━━━━━ EXTRACTED DATA

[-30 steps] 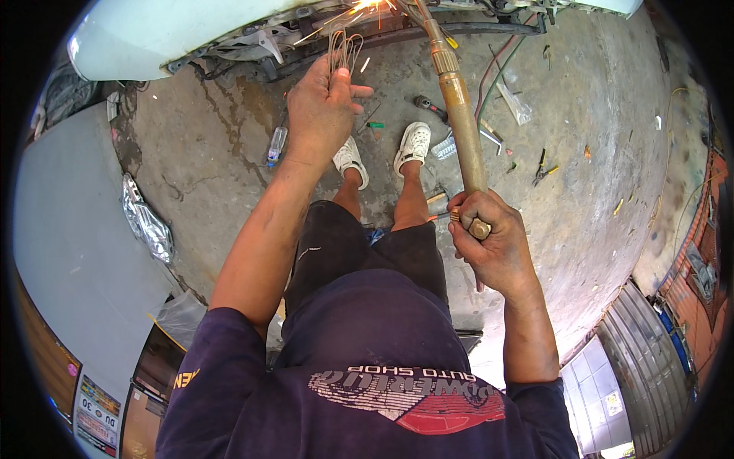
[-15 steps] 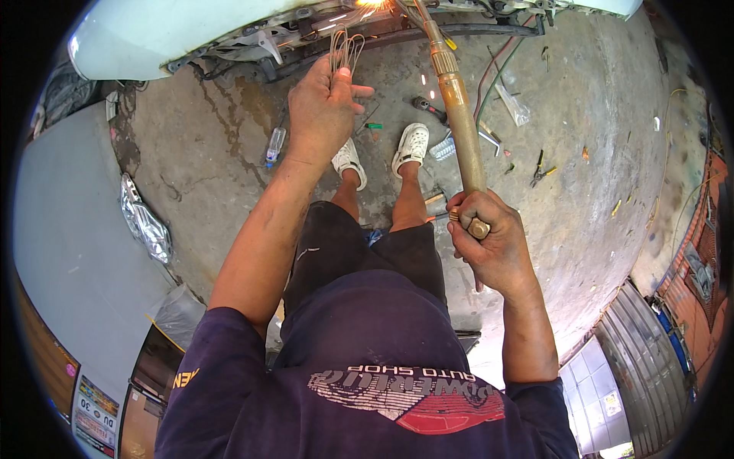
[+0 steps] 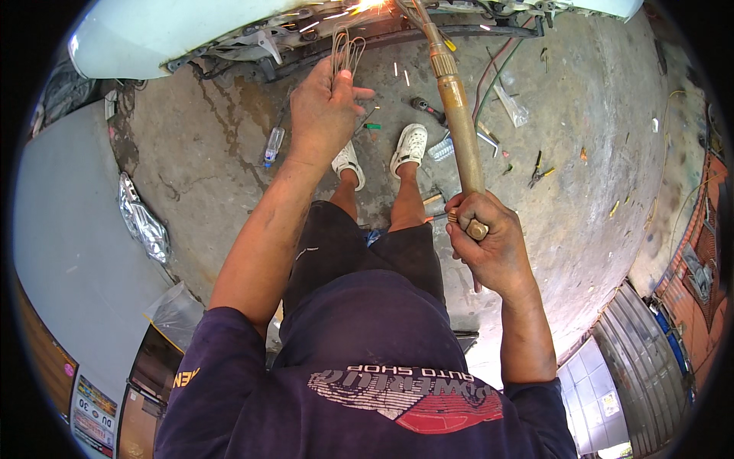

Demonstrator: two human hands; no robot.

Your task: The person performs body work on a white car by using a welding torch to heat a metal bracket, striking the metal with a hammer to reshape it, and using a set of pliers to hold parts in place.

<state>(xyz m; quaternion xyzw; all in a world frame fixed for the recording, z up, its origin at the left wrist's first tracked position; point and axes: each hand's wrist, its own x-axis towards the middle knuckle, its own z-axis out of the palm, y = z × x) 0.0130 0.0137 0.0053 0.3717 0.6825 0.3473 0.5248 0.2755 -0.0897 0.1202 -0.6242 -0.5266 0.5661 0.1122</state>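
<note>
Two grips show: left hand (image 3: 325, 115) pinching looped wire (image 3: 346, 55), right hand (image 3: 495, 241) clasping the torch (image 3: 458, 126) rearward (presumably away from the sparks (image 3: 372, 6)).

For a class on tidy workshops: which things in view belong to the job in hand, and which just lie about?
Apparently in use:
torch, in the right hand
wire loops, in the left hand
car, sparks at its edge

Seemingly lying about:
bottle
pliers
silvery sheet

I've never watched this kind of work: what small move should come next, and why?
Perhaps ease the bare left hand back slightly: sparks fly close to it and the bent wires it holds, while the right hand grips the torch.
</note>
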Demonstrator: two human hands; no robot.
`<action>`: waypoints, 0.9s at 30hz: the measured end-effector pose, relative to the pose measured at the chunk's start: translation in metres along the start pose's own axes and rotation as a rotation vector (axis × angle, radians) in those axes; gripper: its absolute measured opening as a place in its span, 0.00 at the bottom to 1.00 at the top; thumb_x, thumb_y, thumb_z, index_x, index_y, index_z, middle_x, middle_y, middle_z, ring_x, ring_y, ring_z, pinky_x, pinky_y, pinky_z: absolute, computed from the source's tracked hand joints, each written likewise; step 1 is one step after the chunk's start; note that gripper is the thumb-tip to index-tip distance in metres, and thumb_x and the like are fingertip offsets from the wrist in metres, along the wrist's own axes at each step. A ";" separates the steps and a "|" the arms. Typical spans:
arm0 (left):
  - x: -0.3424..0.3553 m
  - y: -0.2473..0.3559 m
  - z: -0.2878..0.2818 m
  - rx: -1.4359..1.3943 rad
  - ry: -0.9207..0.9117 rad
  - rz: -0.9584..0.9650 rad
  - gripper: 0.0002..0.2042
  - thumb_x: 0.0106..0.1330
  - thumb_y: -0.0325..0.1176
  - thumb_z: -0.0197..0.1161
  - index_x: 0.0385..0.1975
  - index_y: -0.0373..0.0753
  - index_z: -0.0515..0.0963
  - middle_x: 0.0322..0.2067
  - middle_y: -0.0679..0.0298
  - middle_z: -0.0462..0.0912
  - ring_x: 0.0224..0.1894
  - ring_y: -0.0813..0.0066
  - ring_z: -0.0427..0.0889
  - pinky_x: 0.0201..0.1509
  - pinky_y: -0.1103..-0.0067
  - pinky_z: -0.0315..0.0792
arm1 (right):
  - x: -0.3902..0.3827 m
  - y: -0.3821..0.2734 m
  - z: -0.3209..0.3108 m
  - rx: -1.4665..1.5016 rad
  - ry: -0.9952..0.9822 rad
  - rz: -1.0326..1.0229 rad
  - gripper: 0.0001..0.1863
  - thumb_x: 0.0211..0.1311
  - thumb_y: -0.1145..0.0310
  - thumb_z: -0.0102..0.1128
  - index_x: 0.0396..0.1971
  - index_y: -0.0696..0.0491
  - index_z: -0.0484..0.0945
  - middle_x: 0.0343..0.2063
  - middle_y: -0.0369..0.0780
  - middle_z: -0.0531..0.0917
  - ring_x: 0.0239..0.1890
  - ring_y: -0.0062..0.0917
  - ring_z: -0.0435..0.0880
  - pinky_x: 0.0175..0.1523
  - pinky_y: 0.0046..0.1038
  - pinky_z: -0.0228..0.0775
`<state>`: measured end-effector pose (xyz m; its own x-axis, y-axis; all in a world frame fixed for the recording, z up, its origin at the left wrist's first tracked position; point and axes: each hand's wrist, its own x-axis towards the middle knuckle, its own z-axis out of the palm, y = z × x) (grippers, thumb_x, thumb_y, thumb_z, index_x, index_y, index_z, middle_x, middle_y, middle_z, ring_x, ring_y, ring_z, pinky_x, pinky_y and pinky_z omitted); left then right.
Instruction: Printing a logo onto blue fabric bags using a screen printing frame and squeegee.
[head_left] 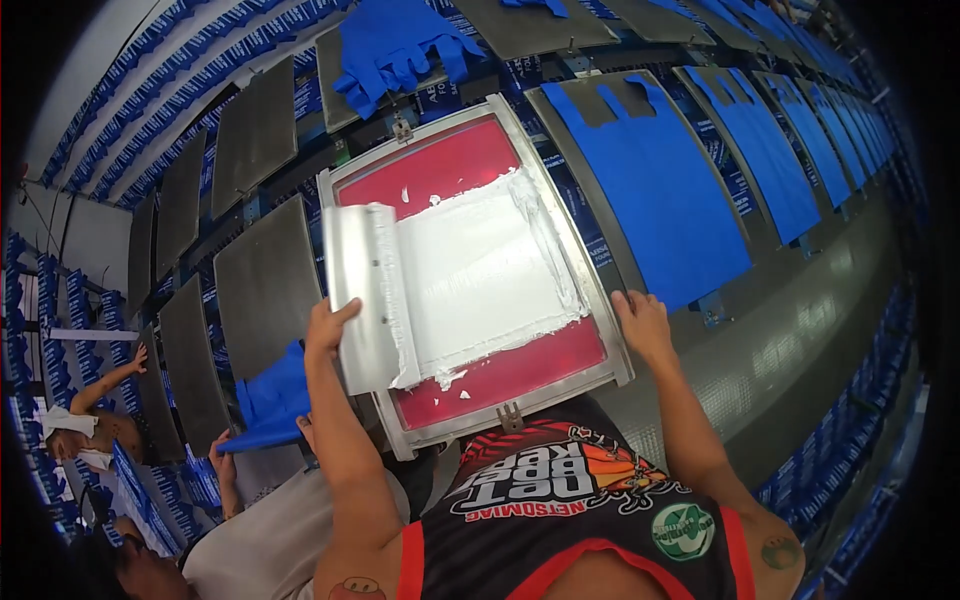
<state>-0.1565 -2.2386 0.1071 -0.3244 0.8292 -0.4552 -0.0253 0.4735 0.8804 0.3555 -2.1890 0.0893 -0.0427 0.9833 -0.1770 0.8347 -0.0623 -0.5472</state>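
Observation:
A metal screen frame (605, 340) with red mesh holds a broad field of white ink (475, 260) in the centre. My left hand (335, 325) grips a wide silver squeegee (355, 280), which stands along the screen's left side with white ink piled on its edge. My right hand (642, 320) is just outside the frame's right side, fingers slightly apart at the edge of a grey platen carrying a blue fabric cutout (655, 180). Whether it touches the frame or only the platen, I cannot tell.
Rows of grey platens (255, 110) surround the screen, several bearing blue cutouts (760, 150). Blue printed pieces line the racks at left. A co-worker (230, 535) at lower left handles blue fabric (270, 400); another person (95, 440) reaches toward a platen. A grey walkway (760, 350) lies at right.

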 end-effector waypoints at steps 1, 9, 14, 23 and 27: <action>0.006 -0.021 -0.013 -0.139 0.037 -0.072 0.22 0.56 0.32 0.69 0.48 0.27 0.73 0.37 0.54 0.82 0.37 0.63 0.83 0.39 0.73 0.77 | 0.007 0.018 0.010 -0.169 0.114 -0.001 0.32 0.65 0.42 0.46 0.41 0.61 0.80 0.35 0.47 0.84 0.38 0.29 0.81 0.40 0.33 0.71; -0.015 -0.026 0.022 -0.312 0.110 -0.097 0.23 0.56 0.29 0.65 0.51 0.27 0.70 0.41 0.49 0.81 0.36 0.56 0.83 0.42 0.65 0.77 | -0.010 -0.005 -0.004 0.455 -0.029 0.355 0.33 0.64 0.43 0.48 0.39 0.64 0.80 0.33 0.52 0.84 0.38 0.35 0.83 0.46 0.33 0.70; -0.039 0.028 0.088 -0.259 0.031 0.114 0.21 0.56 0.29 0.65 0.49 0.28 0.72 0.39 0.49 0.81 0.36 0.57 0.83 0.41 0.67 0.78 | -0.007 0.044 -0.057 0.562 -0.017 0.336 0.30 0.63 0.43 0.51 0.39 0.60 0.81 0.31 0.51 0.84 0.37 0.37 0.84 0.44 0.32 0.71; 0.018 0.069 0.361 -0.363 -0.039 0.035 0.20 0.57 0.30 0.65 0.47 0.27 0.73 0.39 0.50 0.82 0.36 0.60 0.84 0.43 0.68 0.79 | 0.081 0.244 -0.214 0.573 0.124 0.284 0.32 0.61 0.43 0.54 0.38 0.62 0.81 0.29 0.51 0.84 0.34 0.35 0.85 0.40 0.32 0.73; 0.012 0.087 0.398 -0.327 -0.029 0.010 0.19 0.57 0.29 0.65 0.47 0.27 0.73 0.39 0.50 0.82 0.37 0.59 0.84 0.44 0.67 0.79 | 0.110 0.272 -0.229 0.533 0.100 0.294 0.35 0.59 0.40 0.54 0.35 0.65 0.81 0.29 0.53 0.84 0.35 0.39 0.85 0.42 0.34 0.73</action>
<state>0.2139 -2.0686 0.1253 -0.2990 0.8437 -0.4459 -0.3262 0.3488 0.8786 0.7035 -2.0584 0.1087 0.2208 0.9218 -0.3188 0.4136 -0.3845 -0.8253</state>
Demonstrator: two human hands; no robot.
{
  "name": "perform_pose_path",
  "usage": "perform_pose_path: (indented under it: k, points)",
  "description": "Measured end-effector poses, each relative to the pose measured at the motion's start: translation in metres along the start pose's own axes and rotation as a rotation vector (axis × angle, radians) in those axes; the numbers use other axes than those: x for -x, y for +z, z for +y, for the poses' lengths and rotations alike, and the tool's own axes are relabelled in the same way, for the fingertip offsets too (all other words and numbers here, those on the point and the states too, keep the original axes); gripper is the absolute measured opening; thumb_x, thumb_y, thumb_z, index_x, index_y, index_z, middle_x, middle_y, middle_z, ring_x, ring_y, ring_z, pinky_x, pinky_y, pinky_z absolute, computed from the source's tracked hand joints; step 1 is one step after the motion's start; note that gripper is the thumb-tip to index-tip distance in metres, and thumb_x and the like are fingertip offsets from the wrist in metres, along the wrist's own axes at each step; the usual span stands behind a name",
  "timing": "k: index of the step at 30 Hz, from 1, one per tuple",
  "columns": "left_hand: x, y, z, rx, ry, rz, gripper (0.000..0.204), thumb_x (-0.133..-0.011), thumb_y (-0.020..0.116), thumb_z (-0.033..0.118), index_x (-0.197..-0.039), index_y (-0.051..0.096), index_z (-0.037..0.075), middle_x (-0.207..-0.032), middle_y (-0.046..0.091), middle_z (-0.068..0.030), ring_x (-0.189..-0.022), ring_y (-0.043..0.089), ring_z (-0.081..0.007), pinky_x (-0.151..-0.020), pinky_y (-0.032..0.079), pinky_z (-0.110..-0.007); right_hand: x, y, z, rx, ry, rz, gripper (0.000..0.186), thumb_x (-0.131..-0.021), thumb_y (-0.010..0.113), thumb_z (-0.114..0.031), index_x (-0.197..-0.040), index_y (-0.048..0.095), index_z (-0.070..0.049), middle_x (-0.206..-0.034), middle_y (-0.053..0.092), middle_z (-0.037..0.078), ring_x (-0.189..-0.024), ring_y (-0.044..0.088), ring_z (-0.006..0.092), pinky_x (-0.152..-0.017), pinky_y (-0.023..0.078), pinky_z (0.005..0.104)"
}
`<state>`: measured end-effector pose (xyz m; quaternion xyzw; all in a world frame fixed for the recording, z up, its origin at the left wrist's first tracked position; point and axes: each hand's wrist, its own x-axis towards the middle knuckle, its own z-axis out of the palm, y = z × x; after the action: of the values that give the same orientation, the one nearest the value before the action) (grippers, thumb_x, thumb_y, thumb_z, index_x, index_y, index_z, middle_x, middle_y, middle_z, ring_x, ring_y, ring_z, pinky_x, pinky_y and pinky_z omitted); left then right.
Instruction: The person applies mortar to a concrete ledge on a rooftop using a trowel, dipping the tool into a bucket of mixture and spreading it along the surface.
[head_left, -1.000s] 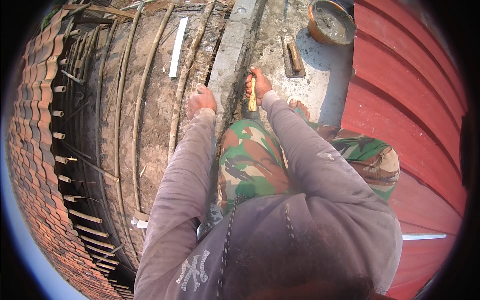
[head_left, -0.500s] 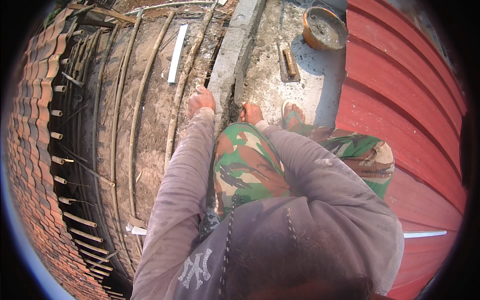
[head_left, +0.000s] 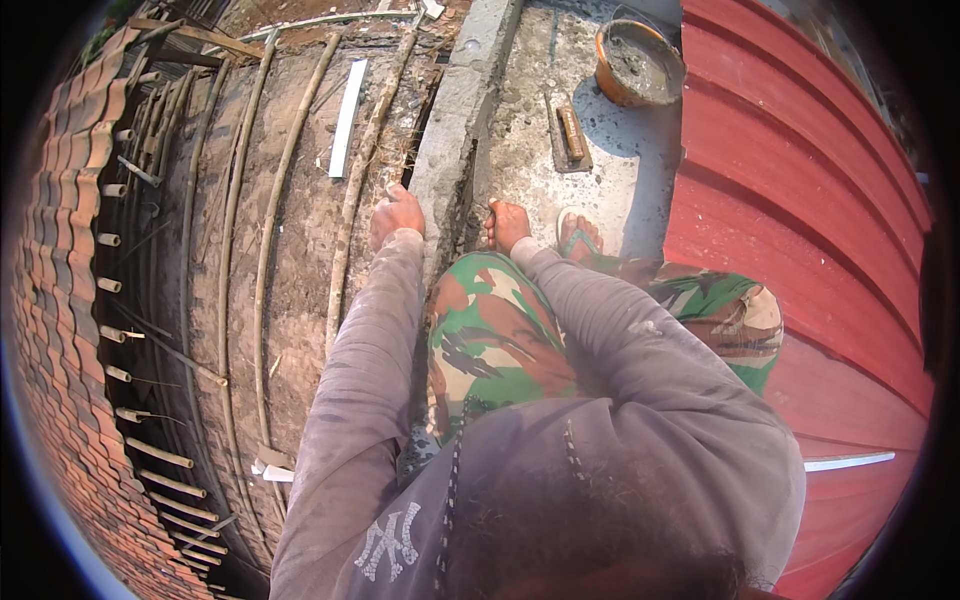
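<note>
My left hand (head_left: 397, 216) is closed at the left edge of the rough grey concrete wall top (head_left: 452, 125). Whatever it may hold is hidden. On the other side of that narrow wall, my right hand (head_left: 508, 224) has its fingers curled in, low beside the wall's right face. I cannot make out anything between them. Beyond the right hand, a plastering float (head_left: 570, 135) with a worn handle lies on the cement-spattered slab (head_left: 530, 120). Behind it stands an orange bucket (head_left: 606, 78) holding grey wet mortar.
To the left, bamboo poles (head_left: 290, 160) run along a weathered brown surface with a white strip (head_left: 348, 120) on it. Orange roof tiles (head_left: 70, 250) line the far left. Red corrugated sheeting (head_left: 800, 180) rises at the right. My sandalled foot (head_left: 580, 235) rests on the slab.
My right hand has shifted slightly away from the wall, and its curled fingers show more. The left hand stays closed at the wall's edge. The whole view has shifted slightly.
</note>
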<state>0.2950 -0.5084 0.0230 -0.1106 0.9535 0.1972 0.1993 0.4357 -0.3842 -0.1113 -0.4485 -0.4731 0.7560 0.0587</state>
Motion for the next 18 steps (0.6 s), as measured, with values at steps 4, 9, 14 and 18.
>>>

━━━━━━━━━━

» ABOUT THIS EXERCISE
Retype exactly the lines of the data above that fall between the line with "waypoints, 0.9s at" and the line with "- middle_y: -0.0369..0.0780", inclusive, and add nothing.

» WRITTEN SOLUTION
`<action>`: waypoints, 0.9s at 30hz: the measured end-effector pose, relative to the pose measured at the chunk's start: translation in metres along the start pose's own axes and rotation as a rotation vector (axis × angle, radians) in those axes; gripper: its absolute measured opening as a place in its span, 0.00 at the bottom to 1.00 at the top; thumb_x, thumb_y, thumb_z, index_x, index_y, index_z, middle_x, middle_y, middle_z, ring_x, ring_y, ring_z, pinky_x, pinky_y, pinky_z: absolute, computed from the source's tracked hand joints, each written likewise; step 1 is one step after the chunk's start; note that gripper is the thumb-tip to index-tip distance in metres, and thumb_x and the like are fingertip offsets from the wrist in metres, along the wrist's own axes at each step. A ";" separates the steps and a "|" the arms. Typical spans:
arm0 (left):
  - x: -0.3424..0.3553 m
  - y: -0.2473..0.3559 m
  - z: -0.2878..0.2818 m
  - rx: -1.4359..1.3943 rad
  - ry: -0.9207..0.9117 rad
  - rz: -0.9584..0.9650 rad
  - gripper: 0.0002..0.2042
  - thumb_x: 0.0106..0.1330
  - thumb_y: -0.0325..0.1176
  - thumb_z: -0.0197..0.1161
  - index_x: 0.0385..0.1975
  - index_y: -0.0373..0.0753
  - index_z: -0.0515..0.0963
  - middle_x: 0.0322..0.2067
  - middle_y: -0.0679..0.0298
  - middle_z: -0.0462..0.0912
  - ring_x: 0.0224..0.1894
  - ring_y: -0.0813..0.0066
  - ring_z: -0.0427..0.0889
  - pinky_x: 0.0201..0.1509
  - pinky_y: -0.1103..-0.0067
  - pinky_z: -0.0315..0.0792
arm1 (right):
  - x: -0.3902..0.3827 m
  - y: -0.3821..0.2734 m
  - z: -0.3209..0.3108 m
  - rx: -1.4665..1.5016 rad
  - ry: -0.9952..0.9822 rad
  - rz: -1.0326..1.0229 rad
  - gripper: 0.0001..0.1863
  - thumb_x: 0.0211..0.1311
  - thumb_y: -0.1145..0.0310
  - thumb_z: -0.0102..0.1128
  - index_x: 0.0396..0.1971
  - index_y: -0.0696..0.0491
  - index_z: -0.0484..0.0945
  - middle_x: 0.0343..0.2063
  - middle_y: -0.0369..0.0780

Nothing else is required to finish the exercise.